• _Data shown_
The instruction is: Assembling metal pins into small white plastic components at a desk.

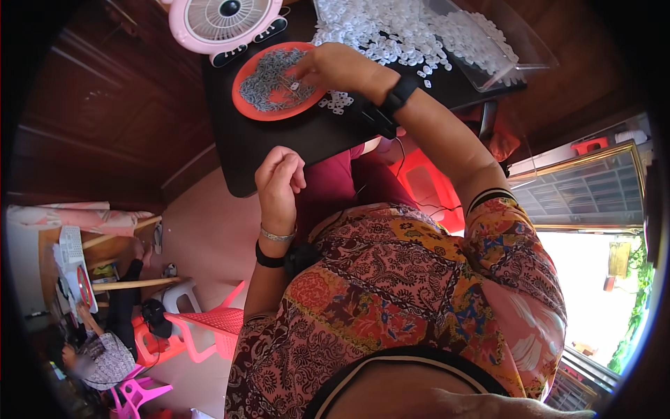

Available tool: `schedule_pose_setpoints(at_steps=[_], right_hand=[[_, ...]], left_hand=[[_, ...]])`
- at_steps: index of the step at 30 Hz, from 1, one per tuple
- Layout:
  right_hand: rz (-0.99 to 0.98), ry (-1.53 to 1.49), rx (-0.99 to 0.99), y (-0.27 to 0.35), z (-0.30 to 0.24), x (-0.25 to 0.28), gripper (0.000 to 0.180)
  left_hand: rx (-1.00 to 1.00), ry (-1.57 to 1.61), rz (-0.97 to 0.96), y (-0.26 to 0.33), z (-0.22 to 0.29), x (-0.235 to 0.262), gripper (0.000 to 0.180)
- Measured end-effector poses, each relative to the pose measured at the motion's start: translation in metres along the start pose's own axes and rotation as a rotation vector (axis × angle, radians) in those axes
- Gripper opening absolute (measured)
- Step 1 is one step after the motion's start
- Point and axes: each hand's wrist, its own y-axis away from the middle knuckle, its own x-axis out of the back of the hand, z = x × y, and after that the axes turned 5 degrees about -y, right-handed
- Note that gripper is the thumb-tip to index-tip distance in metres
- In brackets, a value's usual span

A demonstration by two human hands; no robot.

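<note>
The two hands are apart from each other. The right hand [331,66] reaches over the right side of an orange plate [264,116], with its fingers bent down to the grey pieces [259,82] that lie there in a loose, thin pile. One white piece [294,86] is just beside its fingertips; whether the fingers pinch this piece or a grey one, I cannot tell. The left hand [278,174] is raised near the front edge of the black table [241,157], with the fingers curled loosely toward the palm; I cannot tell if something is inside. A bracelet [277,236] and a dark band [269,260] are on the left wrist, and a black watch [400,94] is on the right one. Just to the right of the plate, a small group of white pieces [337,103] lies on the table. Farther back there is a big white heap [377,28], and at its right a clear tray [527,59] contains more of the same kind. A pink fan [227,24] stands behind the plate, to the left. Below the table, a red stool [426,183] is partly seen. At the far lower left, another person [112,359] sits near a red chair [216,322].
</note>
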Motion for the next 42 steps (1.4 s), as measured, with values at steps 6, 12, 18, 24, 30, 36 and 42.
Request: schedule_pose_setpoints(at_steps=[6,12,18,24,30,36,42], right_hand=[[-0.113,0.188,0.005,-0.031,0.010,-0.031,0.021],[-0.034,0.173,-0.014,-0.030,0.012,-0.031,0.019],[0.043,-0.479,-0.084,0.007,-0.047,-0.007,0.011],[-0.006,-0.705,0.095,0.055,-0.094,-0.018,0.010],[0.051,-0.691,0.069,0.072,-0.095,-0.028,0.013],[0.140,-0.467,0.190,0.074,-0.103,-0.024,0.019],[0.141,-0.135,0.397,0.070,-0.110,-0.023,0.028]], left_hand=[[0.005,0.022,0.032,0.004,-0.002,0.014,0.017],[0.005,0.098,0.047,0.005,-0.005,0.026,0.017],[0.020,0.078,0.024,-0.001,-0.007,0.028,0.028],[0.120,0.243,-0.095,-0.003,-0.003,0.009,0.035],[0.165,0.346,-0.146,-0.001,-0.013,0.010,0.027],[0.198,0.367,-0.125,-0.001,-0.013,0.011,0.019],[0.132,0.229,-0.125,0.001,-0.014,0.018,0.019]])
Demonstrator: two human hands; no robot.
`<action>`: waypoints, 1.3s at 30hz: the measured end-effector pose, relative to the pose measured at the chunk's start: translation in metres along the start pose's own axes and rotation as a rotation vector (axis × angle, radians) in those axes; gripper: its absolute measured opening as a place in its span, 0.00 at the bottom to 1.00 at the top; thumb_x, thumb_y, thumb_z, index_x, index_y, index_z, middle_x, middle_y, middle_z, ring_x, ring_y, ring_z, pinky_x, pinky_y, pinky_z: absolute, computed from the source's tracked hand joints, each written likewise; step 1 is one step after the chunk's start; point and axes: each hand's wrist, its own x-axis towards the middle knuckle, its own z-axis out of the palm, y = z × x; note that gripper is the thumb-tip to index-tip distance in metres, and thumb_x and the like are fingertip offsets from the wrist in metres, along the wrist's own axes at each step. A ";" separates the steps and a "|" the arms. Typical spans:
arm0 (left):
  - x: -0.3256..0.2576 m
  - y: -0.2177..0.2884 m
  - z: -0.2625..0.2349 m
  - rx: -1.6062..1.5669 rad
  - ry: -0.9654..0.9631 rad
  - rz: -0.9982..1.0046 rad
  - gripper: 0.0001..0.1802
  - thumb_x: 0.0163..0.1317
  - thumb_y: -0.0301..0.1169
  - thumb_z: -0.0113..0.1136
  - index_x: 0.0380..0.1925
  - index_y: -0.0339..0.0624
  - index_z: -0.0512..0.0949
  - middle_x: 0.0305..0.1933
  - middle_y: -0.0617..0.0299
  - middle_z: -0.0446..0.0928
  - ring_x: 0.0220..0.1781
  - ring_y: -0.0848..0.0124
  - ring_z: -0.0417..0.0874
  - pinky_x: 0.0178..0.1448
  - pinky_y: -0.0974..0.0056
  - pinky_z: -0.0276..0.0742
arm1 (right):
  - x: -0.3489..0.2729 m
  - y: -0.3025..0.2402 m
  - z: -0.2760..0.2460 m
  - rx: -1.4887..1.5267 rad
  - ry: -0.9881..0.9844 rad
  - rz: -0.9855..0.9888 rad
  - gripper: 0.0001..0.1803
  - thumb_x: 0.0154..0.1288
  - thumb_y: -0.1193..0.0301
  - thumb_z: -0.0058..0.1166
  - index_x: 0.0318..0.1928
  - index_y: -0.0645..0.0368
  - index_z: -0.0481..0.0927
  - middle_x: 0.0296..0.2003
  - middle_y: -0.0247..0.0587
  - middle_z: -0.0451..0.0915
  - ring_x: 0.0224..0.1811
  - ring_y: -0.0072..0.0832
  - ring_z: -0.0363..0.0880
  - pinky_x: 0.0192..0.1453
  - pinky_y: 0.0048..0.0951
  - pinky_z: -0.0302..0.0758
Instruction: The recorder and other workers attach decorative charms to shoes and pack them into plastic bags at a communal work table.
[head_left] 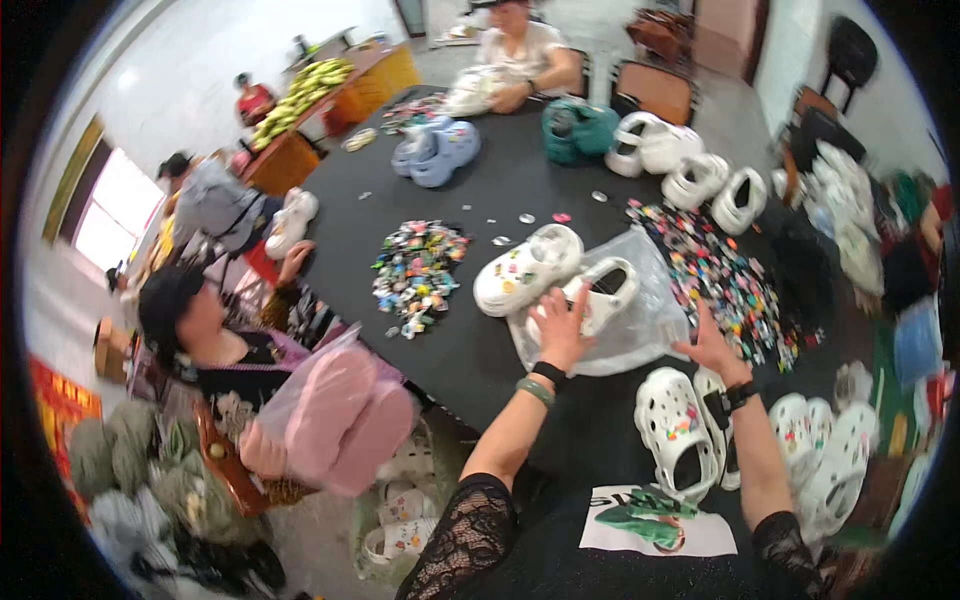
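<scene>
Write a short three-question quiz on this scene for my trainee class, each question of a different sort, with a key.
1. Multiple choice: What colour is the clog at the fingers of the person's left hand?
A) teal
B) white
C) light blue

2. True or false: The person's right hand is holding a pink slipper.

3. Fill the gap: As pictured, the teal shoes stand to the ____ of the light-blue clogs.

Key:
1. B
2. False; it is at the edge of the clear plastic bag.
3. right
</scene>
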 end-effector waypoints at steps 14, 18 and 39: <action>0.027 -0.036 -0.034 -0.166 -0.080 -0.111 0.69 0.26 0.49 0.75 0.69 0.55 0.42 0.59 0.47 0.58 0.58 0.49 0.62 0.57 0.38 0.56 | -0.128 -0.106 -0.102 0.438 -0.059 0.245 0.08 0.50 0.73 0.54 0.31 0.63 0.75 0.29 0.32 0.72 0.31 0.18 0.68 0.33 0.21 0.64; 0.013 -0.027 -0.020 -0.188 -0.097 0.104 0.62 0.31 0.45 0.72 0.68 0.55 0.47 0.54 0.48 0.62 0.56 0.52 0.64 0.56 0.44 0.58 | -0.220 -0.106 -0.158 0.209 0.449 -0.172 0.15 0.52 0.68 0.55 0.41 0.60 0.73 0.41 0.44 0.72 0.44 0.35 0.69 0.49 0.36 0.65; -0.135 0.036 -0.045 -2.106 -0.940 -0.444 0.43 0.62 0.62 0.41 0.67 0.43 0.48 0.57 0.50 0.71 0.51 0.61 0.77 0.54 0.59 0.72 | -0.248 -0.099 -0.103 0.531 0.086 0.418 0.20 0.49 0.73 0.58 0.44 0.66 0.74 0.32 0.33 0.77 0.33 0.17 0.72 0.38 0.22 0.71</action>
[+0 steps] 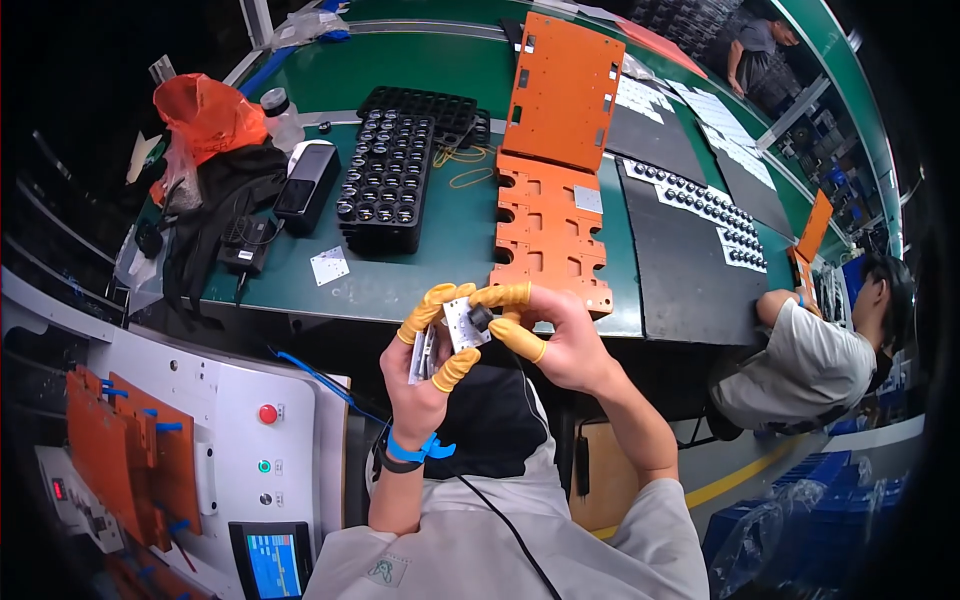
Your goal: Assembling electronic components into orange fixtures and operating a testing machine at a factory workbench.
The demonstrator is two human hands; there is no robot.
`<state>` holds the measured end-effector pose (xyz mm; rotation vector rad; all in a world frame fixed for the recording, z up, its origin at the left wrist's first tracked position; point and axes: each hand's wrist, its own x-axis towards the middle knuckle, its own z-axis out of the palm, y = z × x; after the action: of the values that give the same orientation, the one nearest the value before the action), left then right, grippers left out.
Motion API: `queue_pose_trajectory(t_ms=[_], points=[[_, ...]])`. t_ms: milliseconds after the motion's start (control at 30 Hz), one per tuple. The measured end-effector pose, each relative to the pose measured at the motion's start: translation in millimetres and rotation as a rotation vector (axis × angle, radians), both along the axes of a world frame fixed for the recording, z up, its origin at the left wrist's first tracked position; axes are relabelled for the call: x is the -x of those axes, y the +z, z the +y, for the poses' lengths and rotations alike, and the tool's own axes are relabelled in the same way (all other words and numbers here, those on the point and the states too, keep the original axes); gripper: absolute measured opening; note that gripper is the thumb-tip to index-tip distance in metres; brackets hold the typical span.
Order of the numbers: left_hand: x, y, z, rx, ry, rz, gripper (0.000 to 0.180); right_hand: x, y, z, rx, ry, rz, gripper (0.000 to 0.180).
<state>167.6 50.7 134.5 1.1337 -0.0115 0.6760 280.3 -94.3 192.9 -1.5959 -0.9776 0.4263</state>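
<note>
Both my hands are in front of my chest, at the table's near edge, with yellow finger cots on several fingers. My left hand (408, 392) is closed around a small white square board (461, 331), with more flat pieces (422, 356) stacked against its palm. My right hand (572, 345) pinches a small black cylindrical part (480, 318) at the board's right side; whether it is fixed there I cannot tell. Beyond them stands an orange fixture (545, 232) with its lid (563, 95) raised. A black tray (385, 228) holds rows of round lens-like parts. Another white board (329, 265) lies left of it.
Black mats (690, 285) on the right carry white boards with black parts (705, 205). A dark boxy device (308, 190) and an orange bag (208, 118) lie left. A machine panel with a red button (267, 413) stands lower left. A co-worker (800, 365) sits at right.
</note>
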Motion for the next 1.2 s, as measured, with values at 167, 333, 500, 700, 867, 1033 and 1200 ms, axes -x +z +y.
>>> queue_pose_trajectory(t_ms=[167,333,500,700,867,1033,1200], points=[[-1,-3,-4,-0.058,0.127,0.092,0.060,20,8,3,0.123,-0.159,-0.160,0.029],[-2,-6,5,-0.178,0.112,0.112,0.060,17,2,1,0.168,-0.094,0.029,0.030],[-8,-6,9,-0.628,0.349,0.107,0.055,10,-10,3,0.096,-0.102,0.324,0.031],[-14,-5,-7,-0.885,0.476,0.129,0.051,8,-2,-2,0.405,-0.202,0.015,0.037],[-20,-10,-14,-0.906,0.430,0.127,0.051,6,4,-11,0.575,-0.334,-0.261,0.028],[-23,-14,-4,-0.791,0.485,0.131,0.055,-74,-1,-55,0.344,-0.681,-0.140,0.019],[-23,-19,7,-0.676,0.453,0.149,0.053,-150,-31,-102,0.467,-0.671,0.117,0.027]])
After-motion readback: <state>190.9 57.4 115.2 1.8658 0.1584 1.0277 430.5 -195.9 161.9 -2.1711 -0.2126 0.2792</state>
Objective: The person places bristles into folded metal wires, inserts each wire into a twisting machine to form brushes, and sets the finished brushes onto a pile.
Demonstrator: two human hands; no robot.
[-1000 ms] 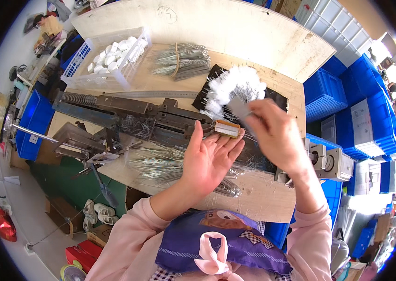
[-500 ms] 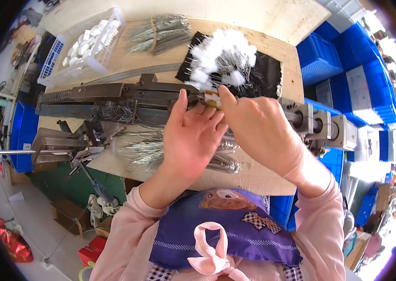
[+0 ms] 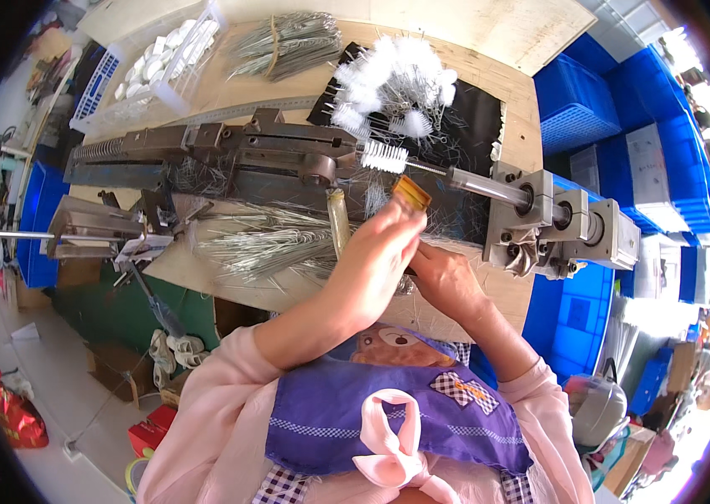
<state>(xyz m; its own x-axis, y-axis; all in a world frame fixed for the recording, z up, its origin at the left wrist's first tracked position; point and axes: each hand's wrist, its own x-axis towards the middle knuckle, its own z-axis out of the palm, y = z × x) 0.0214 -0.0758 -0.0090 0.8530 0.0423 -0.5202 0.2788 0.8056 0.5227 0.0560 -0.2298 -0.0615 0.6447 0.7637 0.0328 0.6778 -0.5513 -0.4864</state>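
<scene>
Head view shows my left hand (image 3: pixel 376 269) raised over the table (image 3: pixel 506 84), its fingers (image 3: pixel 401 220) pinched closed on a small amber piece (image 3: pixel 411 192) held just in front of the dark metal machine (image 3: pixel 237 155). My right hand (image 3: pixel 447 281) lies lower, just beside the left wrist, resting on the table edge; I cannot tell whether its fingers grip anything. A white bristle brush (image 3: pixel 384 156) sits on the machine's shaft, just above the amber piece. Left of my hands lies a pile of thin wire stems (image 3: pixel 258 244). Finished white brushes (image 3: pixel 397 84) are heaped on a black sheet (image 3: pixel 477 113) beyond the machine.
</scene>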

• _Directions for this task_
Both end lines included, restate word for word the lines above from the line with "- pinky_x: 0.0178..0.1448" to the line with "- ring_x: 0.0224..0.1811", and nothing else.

• _Solution to this exercise_
  - pinky_x: 0.0178..0.1448
  - pinky_y: -0.0974..0.0056
  - pinky_z: -0.0276..0.0742
arm1 (right):
  - x: -0.3489..0.2729 m
  - y: -0.3025..0.2402 m
  - z: -0.2760..0.2460 m
  - rx: -1.4887..1.5267 rad
  - ry: -0.9881..0.9844 rad
  - rz: -0.9855..0.9888 rad
  - gripper: 0.0001..0.1803
  - thumb_x: 0.0154..0.1288
  - thumb_y: -0.1193..0.0301
  - thumb_z: -0.0058..0.1166
  - index_x: 0.0318..0.1928
  - index_y: -0.0645..0.0368
  - index_z: -0.0481..0.0927
  - middle_x: 0.0296..0.2003
  - middle_y: -0.0247..0.0587
  - middle_z: -0.0451..0.0915
  - ring_x: 0.0224..0.1811

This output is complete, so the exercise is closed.